Physical mechanisms of the linear stabilization of convection by rotation

Despite the well-known limitations of linear stability theory in describing nonlinear and turbulent flows, it has been found to accurately capture the transitions between certain nonlinear flow behavior. Specifically, the transition in heat flux scaling in rotating convective flows can be well predicted by applying a linear stability analysis to simple profiles of a convective boundary layer. This fact motivates the present study of the linear mechanisms involved in the stability properties of simple convective setups subject to rotation. We look at an idealized two-layer setup and gradually add complexity by including rotation, a bounded domain, and viscosity. The two-layer setup has the advantage of allowing for the use of wave interaction theory, traditionally applied to understand stratified and homogeneous shear flow instabilities, in order to quantify the various physical mechanisms leading to the growth of convective instabilities. We quantitatively show that the physical mechanisms involved in the stabilization of convection by rotation take two different forms acting within the stratified interfacial region, and in the homogeneous mixed layers. The latter of these we associate with the tendency of a rotating flow to develop Taylor columns (TCs). This TC mechanism can lead to both a stabilization or destabilization of the instability and varies depending on the parameters of the problem.

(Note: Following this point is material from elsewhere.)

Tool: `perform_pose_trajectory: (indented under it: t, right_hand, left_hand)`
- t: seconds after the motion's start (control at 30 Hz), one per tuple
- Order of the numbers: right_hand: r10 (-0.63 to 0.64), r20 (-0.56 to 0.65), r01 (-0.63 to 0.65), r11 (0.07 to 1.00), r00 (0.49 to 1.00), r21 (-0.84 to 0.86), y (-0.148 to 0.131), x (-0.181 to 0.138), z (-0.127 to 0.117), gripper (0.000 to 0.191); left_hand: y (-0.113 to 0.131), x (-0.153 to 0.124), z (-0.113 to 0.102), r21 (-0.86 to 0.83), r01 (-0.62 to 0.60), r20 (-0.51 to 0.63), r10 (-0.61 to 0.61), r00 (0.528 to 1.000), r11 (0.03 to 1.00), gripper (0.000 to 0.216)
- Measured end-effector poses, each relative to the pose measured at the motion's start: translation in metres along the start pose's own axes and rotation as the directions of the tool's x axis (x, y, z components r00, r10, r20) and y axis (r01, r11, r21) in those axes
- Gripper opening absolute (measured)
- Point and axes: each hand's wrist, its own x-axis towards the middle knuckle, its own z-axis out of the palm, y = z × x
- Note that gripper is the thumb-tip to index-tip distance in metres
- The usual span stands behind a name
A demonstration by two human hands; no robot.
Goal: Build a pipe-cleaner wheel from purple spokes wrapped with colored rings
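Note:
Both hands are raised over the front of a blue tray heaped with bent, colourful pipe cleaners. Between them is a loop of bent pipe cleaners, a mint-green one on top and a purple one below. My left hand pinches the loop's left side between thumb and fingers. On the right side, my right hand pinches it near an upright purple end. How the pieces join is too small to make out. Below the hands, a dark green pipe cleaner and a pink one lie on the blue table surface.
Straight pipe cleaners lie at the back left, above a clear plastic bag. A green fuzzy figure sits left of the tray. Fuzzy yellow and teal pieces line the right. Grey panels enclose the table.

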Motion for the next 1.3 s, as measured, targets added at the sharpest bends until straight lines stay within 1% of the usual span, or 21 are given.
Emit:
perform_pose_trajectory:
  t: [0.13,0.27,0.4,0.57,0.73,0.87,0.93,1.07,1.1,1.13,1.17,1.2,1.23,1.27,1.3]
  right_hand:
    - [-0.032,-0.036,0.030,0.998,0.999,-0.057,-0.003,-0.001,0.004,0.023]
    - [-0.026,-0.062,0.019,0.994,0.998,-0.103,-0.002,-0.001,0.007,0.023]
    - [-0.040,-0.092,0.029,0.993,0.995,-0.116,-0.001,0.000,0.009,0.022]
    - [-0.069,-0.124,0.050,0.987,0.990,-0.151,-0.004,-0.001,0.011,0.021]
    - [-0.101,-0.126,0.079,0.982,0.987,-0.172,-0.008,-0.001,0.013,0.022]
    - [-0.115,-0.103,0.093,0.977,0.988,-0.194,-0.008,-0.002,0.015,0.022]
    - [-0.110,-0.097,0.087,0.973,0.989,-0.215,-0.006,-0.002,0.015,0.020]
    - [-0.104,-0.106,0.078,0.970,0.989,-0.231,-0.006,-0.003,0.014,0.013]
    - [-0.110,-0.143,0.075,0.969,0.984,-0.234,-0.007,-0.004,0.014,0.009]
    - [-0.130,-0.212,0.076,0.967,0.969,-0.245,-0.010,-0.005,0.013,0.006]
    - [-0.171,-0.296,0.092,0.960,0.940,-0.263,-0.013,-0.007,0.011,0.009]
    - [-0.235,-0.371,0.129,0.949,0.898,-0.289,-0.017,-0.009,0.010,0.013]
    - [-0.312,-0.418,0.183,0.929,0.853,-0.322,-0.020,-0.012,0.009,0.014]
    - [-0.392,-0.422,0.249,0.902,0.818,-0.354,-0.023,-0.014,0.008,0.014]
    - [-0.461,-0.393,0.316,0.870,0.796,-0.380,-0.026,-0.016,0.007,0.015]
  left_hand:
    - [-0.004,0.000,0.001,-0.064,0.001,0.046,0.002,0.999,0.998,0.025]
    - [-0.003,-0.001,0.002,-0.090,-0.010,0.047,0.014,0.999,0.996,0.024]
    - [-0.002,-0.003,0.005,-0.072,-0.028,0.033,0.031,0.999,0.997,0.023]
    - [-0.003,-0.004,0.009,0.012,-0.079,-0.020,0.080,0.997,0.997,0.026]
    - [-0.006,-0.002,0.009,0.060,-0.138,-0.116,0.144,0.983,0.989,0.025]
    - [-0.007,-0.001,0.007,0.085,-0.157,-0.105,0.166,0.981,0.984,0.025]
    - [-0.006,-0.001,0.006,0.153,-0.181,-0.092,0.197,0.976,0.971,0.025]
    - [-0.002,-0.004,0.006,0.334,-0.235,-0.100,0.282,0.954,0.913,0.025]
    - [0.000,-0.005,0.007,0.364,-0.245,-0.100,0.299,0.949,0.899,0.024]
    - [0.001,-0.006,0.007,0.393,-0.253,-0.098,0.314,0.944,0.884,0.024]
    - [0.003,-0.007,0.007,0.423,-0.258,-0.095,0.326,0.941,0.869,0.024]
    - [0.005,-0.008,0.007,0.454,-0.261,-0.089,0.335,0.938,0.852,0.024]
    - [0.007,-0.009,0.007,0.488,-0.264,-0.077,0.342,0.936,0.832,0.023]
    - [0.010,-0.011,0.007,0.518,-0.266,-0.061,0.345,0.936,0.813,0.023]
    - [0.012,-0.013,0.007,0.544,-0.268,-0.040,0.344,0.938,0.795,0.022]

A simple criterion is found for classifying the influence of these physical mechanisms.

Figure 1

Sketch of the relevant elements in the two-layer convection setup that is used.

Figure 2

Schematic of the growth of a convectively unstable interface in a nonrotating frame. The red color is chosen to highlight the relationship between interfacial vorticity and vertical velocity at the interface; they are $\pi /2$ radians out of phase such that upwards (downwards) velocities are present in crests (troughs) of the interface displacement, inducing a growth of the interface.

Figure 3

(a) Plot of the dispersion relation for inviscid, unbounded, rotating convection in the two-layer setup. (b) The effects of including a boundary at a dimensionless distance of $H_{*}\equiv H/L_R$ from the interface. The different colored solid curves in (b) represent growth rates at differing values of $H_{*}$. The dashed curves in both panels are the rotating and nonrotating scalings.

Figure 4

Illustration of the mechanisms acting in rotating convection that lead to increased vertical velocities at the interface, as well as the misalignment of the interfacial vorticity with the ${\vec{k}}_{\perp }$ direction of baroclinic vorticity production. For brevity, only the interface and upper mixed layer are shown. Colors are used to group the vorticity sources with their associated velocities.

Figure 5

Growth rates in bounded rotating convection using an alternate nondimensionalization with $H$ as the length scale. The different colored curves represent growth rates at differing values of $\mathrm{\Pi }\equiv \left|\mathrm{\Delta }B\right|/\left(2f^{2}H\right)=(0.100,0.316,1.00,3.16,10.0)$. The gray region corresponds to conditions where the Taylor-column (TC) effect leads to a stabilization of convection, with destabilized convection at larger $\tilde{k}H$ outside.

Figure 6

Plot of the dispersion relation for viscous, nonrotating convection in the two-layer setup. Dimensional parameters are chosen to match the experiments of Davies-Wykes and Dalziel [37], namely, $\left|\mathrm{\Delta }B\right|=0.0137\mathrm{m}{\mathrm{s}}^{-2}$, $\nu =1.0\times {10}^{-6}{\mathrm{m}}^2{\mathrm{s}}^{-1}$. The two asymptotic scalings corresponding to inviscid buoyant growth [i.e., as in (18)], and the viscous damping are shown as the indicated dashed lines.

Figure 7

Plot of the dispersion relation for viscous, rotating convection in the two-layer setup. (a) and (b) correspond to rotation rates of $f=0.3,10{\mathrm{s}}^{-1}$, respectively. All other dimensional parameters are chosen as in Fig. 6. The three asymptotic scalings corresponding to inviscid buoyant growth [i.e., as in (18)], the viscous roll-off, and rotation-dominated convection are shown as the indicated dashed lines.

Figure 8

Sketch of the heuristic interpretation of the interfacial mechanism of stabilization by rotation. Labels (a), (b), and (c) refer to various aspects of the sketch that are referenced in the text, and colors indicate the alterations that are present when rotation is included.